King County Superior Court concluded Potala Village had vested rights before the city imposed the six-month emergency moratorium and adopted the new zoning regulations. But the Court of Appeals found that statutory encroachments on the vested-rights doctrine restricted its application to only building-permit applications—not the shoreline substantial-development permit that the city had approved and allowed Potala to proceed under. The Washington Supreme Court declined to review that decision.
The vested-rights doctrine was first recognized by the Washington Supreme Court in the 1950s. The Court originally stated that a right vests when a party applies for a building permit. However subsequent cases applied the vested-rights doctrine to permit applications other than building-permit applications finding that rights vest at conditional-use permit applications grading-permit applications septic-permit applications and shoreline substantial-development permit applications like Potala’s. The inclusion of these “other” permits became part of Washington’s vested-rights common law.

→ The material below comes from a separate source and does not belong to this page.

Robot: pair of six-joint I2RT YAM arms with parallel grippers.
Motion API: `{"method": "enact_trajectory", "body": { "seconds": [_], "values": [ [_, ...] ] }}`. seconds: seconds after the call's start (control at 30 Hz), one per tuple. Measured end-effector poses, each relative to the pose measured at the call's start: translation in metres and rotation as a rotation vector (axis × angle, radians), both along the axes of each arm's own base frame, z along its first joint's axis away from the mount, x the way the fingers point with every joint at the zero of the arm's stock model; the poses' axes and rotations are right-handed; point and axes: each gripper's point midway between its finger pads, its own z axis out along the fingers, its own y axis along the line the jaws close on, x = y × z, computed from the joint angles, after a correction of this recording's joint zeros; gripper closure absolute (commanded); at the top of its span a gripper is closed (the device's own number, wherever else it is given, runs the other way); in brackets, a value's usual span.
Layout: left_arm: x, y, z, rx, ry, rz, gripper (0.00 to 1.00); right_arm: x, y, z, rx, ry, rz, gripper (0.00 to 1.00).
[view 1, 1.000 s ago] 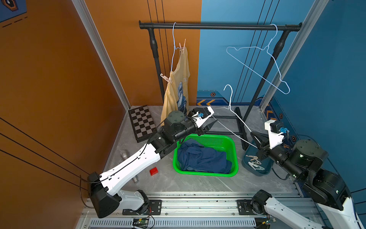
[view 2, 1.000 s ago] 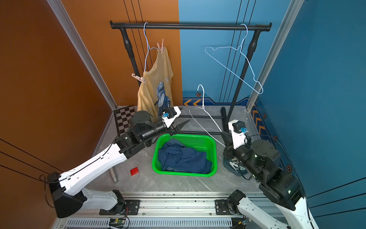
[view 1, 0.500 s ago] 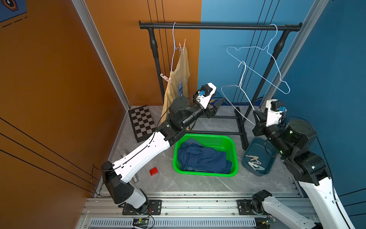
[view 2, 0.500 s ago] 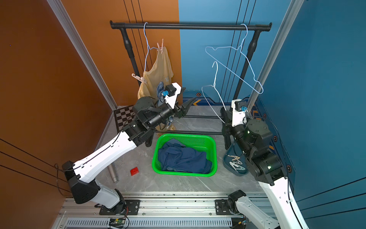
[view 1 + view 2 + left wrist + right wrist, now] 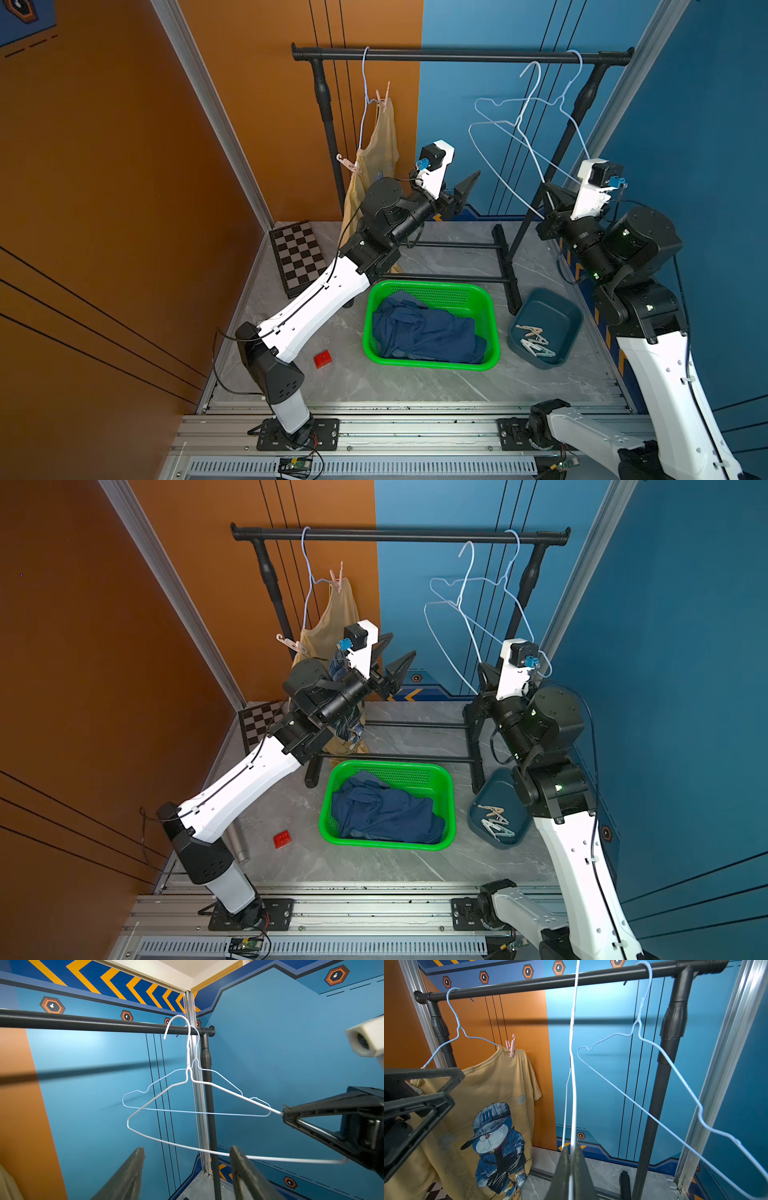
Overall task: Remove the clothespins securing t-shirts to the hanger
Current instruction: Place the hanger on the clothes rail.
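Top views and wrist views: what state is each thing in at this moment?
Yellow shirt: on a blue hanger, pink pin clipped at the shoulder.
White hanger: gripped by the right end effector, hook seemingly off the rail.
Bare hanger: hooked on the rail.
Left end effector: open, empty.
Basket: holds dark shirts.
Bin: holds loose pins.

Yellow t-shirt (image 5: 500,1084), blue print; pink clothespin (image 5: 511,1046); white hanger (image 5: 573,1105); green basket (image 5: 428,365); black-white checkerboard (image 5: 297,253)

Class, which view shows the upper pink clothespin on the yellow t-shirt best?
Right wrist view: the upper pink clothespin is close and sharp. Both top views show the clothespin tiny; the left wrist view lacks it.
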Motion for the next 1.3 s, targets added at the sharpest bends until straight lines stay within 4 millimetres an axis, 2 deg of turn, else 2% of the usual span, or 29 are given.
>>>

The development community maintains that the appellate court interpreted the doctrine too strictly adhering to statute while ignoring the long-held common-law recognition that rights can vest under both building permits and “other” permits like Potala’s. Thus the legislation states that statutory codification of the vested-rights doctrine does not limit the common-law interpretation and application of the vested-rights doctrine.
HB 1394 cosponsored by Representatives Takko Taylor Orcutt Scott and Buys did not make it out of the House Judiciary Committee before a legislative cut-off date. However the measure is still alive because SB 5921 cosponsored by Senators Honeyford Hatfield Chase and Brown was passed out of the Senate Judiciary Committee 4-3 and now sits in the Senate Rules Committee.